[Data extracted from a collection]
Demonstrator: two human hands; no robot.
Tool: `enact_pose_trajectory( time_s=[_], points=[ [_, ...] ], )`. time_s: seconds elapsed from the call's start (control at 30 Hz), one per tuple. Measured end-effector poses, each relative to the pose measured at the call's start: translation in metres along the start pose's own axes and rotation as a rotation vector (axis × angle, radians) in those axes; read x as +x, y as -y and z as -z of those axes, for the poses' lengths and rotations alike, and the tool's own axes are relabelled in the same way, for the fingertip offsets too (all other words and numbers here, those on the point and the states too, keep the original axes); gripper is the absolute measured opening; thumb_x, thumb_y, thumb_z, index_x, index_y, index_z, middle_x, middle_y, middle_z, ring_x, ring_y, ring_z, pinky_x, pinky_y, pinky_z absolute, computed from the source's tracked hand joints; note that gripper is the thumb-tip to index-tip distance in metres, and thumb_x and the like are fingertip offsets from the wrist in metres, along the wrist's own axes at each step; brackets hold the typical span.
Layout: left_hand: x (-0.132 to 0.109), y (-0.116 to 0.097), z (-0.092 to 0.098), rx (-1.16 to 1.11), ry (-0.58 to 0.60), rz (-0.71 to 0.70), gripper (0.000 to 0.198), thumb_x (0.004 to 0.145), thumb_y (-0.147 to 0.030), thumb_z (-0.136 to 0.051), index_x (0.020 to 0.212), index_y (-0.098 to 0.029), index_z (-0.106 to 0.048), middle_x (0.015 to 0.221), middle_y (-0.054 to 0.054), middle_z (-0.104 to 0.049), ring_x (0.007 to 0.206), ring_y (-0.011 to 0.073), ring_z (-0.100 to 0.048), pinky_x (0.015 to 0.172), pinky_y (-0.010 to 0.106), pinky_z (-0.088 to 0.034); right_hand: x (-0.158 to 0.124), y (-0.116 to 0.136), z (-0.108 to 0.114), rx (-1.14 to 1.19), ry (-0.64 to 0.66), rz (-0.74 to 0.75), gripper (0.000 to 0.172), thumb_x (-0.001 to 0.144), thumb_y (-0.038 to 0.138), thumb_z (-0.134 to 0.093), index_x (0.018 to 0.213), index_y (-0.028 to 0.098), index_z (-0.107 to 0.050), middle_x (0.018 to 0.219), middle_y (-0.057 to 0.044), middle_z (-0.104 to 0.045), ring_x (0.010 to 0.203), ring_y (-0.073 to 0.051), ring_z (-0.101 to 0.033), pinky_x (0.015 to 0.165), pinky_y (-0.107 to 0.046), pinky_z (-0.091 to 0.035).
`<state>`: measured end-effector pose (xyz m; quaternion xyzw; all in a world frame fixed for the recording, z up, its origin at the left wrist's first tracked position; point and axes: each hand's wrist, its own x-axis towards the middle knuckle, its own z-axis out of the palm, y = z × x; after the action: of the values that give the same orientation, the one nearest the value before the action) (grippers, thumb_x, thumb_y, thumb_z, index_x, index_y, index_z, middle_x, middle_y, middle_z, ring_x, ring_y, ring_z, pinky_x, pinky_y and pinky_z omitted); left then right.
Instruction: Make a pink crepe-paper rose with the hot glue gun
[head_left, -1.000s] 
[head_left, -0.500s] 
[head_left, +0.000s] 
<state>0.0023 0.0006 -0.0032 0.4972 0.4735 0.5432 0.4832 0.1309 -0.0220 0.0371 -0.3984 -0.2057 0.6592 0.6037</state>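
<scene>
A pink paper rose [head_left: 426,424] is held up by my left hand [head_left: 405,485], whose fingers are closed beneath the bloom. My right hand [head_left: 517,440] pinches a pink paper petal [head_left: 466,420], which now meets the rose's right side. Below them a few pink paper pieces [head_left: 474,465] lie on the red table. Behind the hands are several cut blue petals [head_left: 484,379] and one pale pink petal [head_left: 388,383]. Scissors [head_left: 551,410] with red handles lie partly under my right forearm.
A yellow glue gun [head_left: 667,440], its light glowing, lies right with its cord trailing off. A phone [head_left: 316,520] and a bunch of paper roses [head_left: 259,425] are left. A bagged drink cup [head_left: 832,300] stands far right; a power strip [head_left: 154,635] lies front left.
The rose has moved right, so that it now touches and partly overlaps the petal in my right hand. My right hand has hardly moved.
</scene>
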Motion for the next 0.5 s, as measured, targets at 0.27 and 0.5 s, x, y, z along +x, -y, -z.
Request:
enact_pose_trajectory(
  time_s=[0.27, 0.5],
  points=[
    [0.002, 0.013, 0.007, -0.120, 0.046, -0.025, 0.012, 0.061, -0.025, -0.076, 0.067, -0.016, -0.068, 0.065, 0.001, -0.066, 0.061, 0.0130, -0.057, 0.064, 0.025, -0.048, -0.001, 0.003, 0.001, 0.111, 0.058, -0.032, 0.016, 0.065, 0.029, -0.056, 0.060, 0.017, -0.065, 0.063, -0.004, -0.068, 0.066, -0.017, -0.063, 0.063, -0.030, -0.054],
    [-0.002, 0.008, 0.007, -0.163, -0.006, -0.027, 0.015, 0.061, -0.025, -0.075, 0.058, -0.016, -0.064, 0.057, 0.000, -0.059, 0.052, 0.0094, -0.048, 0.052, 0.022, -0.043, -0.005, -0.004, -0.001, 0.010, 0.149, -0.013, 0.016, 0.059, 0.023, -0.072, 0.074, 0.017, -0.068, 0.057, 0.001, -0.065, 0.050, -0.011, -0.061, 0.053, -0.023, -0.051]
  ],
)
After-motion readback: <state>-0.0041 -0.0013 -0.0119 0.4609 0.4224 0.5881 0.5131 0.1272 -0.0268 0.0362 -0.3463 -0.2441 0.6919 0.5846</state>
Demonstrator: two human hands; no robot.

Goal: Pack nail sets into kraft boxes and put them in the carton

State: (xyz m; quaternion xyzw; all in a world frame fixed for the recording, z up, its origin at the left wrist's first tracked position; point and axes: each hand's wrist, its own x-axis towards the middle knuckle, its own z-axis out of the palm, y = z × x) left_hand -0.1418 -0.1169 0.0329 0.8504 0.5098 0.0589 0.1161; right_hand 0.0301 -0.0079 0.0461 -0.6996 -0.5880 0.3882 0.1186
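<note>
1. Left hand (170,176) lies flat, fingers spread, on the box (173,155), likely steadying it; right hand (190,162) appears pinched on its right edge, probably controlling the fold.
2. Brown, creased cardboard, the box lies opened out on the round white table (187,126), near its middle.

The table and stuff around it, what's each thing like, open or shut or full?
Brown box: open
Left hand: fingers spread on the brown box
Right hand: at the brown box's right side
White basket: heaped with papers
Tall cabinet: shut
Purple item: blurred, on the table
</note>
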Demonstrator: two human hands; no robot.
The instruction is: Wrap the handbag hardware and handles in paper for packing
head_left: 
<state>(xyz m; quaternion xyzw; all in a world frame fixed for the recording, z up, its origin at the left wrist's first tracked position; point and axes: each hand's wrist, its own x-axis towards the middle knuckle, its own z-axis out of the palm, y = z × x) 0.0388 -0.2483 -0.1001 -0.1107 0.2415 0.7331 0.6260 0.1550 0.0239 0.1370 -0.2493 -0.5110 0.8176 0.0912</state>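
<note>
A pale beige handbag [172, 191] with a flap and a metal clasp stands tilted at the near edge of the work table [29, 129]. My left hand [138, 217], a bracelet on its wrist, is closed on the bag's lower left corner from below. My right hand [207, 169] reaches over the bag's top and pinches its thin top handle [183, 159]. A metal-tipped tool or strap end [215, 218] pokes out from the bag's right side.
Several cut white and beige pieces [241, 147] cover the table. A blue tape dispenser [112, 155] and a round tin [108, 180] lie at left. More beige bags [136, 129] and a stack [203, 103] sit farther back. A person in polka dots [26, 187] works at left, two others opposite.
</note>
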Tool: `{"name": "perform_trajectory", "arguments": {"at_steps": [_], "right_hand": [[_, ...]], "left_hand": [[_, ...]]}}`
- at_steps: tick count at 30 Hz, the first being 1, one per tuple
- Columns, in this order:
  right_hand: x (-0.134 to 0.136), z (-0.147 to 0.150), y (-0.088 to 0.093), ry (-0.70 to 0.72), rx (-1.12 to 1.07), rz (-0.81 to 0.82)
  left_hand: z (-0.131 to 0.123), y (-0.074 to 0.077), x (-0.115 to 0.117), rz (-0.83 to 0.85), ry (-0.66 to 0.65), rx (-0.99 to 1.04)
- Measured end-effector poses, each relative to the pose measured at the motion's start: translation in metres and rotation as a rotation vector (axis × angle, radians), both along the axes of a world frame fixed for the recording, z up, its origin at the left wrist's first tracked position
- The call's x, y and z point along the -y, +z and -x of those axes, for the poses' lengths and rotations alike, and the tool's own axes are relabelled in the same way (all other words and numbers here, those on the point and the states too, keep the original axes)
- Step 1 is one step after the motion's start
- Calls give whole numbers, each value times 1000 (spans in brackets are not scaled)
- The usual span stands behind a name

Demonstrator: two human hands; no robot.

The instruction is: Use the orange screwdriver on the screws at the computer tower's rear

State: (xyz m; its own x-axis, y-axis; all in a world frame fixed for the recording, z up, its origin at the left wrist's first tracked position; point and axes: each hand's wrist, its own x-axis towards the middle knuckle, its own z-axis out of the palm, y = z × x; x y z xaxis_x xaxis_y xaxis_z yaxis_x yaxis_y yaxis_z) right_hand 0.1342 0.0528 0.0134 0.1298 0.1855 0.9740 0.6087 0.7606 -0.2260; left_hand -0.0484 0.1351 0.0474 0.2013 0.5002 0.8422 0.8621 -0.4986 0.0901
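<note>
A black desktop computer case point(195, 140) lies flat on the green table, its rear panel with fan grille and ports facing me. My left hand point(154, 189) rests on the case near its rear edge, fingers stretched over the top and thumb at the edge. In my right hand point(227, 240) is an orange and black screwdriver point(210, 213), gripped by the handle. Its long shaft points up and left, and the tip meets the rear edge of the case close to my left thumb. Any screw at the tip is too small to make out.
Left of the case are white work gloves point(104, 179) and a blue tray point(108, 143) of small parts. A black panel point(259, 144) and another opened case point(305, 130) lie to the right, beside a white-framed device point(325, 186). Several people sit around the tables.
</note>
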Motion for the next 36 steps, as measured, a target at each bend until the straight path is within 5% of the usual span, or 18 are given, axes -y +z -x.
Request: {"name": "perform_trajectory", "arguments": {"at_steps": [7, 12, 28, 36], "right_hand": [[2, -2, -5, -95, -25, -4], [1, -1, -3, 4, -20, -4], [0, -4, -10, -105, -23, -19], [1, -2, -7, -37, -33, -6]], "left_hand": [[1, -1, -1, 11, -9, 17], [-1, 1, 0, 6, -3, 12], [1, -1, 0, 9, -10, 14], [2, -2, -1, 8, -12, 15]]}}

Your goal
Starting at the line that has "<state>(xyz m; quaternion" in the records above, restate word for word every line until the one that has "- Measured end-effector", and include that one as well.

Response area
<state>(xyz m; quaternion xyzw; all in a world frame fixed for the recording, z up, its origin at the left wrist's first tracked position; point and axes: each hand's wrist, its own x-axis towards the middle knuckle, its own z-axis out of the palm, y = z × x) 0.0388 -0.2483 -0.1001 -0.1107 0.2415 0.7331 0.6260 0.1550 0.0239 0.1370 -0.2493 -0.5110 0.8176 0.0912</state>
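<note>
A pale beige handbag [172, 191] with a flap and a metal clasp stands tilted at the near edge of the work table [29, 129]. My left hand [138, 217], a bracelet on its wrist, is closed on the bag's lower left corner from below. My right hand [207, 169] reaches over the bag's top and pinches its thin top handle [183, 159]. A metal-tipped tool or strap end [215, 218] pokes out from the bag's right side.
Several cut white and beige pieces [241, 147] cover the table. A blue tape dispenser [112, 155] and a round tin [108, 180] lie at left. More beige bags [136, 129] and a stack [203, 103] sit farther back. A person in polka dots [26, 187] works at left, two others opposite.
</note>
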Tool: `{"name": "perform_trajectory", "arguments": {"at_steps": [_], "right_hand": [[_, ...]], "left_hand": [[_, ...]]}}`
- at_steps: tick count at 30 Hz, the first being 1, one per tuple
- Columns, in this order:
  right_hand: x (-0.134 to 0.136), z (-0.147 to 0.150), y (-0.088 to 0.093), ry (-0.70 to 0.72), rx (-1.12 to 1.07), rz (-0.81 to 0.82)
  left_hand: z (-0.131 to 0.123), y (-0.074 to 0.077), x (-0.115 to 0.117), rz (-0.83 to 0.85), ry (-0.66 to 0.65), rx (-0.99 to 1.04)
- Measured end-effector poses, each relative to the pose measured at the motion's start: translation in metres and rotation as a rotation vector (axis × angle, radians), both along the axes of a world frame fixed for the recording, z up, its origin at the left wrist's first tracked position

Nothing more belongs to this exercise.